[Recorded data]
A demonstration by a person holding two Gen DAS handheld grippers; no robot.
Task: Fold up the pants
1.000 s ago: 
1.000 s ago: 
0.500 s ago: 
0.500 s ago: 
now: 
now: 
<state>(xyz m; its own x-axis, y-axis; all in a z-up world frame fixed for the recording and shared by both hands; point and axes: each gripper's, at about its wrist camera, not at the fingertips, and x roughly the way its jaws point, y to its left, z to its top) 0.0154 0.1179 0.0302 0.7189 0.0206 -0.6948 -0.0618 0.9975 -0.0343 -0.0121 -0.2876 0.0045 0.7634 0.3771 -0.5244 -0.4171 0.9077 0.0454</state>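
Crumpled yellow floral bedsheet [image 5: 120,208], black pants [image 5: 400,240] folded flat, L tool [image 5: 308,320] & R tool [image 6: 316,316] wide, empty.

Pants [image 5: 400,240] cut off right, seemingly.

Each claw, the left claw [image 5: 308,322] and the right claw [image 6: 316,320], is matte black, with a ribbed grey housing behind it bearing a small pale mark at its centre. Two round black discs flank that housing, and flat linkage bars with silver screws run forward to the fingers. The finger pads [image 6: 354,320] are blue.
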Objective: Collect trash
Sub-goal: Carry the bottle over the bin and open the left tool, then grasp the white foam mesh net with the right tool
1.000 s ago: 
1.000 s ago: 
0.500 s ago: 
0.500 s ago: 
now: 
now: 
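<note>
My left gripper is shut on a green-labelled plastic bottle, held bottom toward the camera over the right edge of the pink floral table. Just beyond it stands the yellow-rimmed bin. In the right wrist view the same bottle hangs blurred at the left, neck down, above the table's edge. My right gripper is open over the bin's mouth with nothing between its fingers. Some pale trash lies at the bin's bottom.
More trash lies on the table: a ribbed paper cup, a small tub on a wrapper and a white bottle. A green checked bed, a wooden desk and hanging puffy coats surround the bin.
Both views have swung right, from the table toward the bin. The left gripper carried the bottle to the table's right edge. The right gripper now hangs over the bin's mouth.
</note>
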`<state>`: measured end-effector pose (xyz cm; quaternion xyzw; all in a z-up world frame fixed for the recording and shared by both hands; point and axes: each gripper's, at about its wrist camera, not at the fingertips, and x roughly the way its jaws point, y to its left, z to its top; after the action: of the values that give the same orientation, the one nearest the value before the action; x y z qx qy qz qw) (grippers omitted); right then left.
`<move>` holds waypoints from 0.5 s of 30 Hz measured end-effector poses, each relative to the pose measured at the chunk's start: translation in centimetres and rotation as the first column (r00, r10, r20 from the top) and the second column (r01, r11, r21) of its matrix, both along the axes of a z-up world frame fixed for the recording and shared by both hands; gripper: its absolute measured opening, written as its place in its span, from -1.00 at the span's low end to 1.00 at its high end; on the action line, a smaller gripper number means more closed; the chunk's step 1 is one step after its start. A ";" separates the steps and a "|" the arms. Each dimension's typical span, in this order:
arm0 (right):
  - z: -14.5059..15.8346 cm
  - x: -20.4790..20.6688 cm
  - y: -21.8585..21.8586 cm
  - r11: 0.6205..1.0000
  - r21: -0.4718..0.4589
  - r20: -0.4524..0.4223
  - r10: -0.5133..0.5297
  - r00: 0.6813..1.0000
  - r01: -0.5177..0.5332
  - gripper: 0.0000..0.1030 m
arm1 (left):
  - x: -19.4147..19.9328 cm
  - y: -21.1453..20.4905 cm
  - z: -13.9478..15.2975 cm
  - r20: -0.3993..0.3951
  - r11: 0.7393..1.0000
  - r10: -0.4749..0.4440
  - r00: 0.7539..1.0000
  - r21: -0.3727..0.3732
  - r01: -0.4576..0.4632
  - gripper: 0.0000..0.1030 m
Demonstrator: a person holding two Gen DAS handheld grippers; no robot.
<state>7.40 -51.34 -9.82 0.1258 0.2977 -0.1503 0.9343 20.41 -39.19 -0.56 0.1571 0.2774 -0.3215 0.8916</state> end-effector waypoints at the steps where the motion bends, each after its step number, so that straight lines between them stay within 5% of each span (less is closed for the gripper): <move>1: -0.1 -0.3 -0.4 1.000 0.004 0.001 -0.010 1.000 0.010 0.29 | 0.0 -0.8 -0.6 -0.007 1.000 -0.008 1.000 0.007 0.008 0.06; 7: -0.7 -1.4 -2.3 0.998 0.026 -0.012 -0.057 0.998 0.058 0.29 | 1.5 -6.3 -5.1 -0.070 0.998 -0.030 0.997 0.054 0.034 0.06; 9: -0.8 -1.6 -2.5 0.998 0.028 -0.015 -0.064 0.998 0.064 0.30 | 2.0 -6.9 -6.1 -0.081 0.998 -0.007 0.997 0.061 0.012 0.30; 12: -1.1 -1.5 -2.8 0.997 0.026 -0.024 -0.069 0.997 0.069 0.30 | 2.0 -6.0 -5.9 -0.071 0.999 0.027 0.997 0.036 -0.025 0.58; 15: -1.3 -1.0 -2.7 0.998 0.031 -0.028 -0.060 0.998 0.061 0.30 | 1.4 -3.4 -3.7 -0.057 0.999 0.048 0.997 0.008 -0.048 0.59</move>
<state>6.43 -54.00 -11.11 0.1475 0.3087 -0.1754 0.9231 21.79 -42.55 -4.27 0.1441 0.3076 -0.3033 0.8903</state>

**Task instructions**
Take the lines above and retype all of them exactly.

**Answer space**
A demonstration by a person holding two Gen DAS handheld grippers; no robot.
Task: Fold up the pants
1.000 s ago: 
1.000 s ago: 
0.500 s ago: 
0.500 s ago: 
now: 
now: 
<state>(xyz m; its own x-axis, y-axis; all in a z-up world frame fixed for the recording and shared by both hands; point and axes: each gripper's, at about its wrist camera, not at the fingertips, and x roughly the way its jaws point, y to its left, z to its top) 0.0154 0.1179 0.0302 0.7189 0.0206 -0.6948 -0.0618 0.9975 -0.0343 -0.0121 -0.2876 0.0045 0.7634 0.3771 -0.5244 -0.4171 0.9077 0.0454</state>
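Crumpled yellow floral bedsheet [image 5: 120,208], black pants [image 5: 400,240] folded flat, L tool [image 5: 308,320] & R tool [image 6: 316,316] wide, empty.

Pants [image 5: 400,240] cut off right, seemingly.

Each claw, the left claw [image 5: 308,322] and the right claw [image 6: 316,320], is matte black, with a ribbed grey housing behind it bearing a small pale mark at its centre. Two round black discs flank that housing, and flat linkage bars with silver screws run forward to the fingers. The finger pads [image 6: 354,320] are blue.
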Objective: Collect trash
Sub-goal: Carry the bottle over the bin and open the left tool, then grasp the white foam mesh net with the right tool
1.000 s ago: 
1.000 s ago: 
0.500 s ago: 
0.500 s ago: 
now: 
now: 
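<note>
My left gripper is shut on a green-labelled plastic bottle, held bottom toward the camera over the right edge of the pink floral table. Just beyond it stands the yellow-rimmed bin. In the right wrist view the same bottle hangs blurred at the left, neck down, above the table's edge. My right gripper is open over the bin's mouth with nothing between its fingers. Some pale trash lies at the bin's bottom.
More trash lies on the table: a ribbed paper cup, a small tub on a wrapper and a white bottle. A green checked bed, a wooden desk and hanging puffy coats surround the bin.
Both views have swung right, from the table toward the bin. The left gripper carried the bottle to the table's right edge. The right gripper now hangs over the bin's mouth.
</note>
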`<state>`: measured end-effector pose (xyz cm; quaternion xyzw; all in a z-up world frame fixed for the recording and shared by both hands; point and axes: each gripper's, at about its wrist camera, not at the fingertips, and x roughly the way its jaws point, y to its left, z to its top; after the action: of the values that give the same orientation, the one nearest the value before the action; x y z qx qy qz qw) (grippers omitted); right then left.
`<move>` holds waypoints from 0.5 s of 30 Hz measured end-effector poses, each relative to the pose measured at the chunk's start: translation in centimetres and rotation as the first column (r00, r10, r20 from the top) and the second column (r01, r11, r21) of its matrix, both along the axes of a z-up world frame fixed for the recording and shared by both hands; gripper: its absolute measured opening, written as its place in its span, from -1.00 at the span's low end to 1.00 at its high end; on the action line, a smaller gripper number means more closed; the chunk's step 1 is one step after its start. A ";" separates the steps and a "|" the arms. Each dimension's typical span, in this order:
arm0 (right):
  - z: -14.5059..15.8346 cm
  - x: -20.4790..20.6688 cm
  - y: -21.8585..21.8586 cm
  - r11: 0.6205..1.0000
  - r21: -0.4718..0.4589
  - r20: -0.4524..0.4223
  - r10: -0.5133..0.5297
  - r00: 0.6813..1.0000
  - r01: -0.5177..0.5332
  - gripper: 0.0000..0.1030 m
arm1 (left):
  - x: -19.4147..19.9328 cm
  - y: -21.1453..20.4905 cm
  - z: -13.9478..15.2975 cm
  - r20: -0.3993..0.3951
  - r11: 0.7393..1.0000
  - r10: -0.4749..0.4440
  - r00: 0.7539..1.0000
  - r21: -0.3727..0.3732
  - r01: -0.4576..0.4632
  - gripper: 0.0000..0.1030 m
Demonstrator: a person holding two Gen DAS handheld grippers; no robot.
<state>7.40 -51.34 -9.82 0.1258 0.2977 -0.1503 0.9343 20.41 -39.19 -0.56 0.1571 0.2774 -0.3215 0.8916</state> end-effector waypoints at the steps where the motion bends, each after its step number, so that straight lines between them stay within 5% of each span (less is closed for the gripper): <move>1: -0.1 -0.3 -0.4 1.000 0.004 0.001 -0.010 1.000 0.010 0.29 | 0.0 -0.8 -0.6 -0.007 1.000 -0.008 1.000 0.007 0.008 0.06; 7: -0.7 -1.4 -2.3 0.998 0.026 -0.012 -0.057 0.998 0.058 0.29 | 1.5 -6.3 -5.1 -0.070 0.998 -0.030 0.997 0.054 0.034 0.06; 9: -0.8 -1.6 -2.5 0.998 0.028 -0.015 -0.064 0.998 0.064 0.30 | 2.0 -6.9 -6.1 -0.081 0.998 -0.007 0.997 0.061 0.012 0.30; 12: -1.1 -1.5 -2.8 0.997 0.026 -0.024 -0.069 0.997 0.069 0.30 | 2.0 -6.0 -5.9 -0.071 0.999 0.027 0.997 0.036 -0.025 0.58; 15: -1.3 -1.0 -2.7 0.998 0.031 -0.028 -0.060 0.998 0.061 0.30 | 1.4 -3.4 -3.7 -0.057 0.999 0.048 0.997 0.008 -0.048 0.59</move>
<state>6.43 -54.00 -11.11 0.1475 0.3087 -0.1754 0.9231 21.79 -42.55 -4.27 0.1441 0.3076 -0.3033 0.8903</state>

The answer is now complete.